Transcribe the listing that follows in full, omitting pictures.

Start of Block

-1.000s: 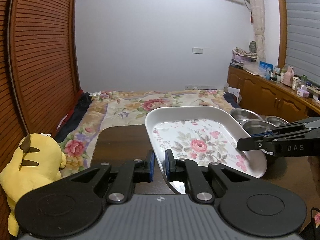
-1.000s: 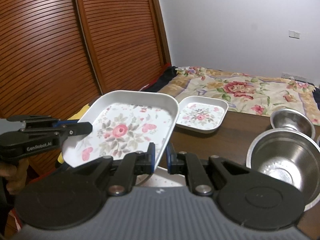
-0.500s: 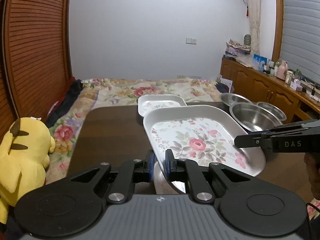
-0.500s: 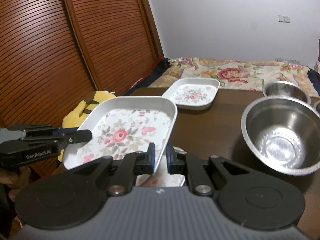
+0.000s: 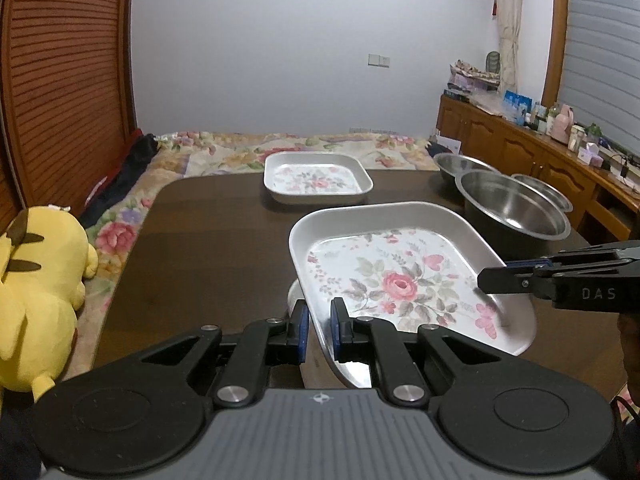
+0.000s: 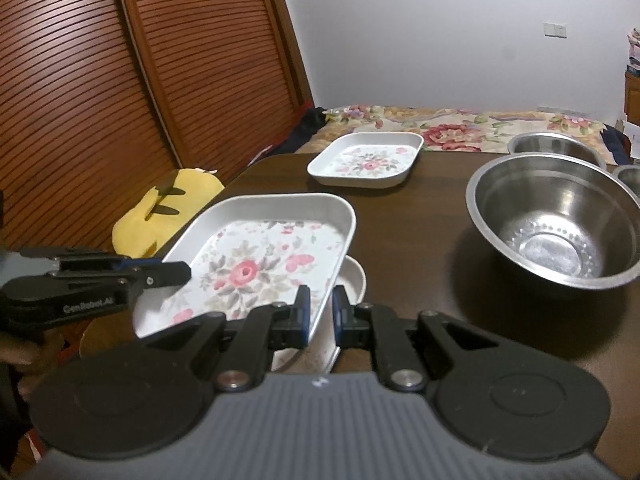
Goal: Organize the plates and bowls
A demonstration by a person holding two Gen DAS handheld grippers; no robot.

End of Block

**RESPONSE AREA**:
-1.000s: 
-1.000s: 
-0.500s: 
-0.500s: 
+0.000s: 
+0.000s: 
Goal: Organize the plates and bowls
A demonstration by a person holding two Gen DAS handheld grippers; no robot.

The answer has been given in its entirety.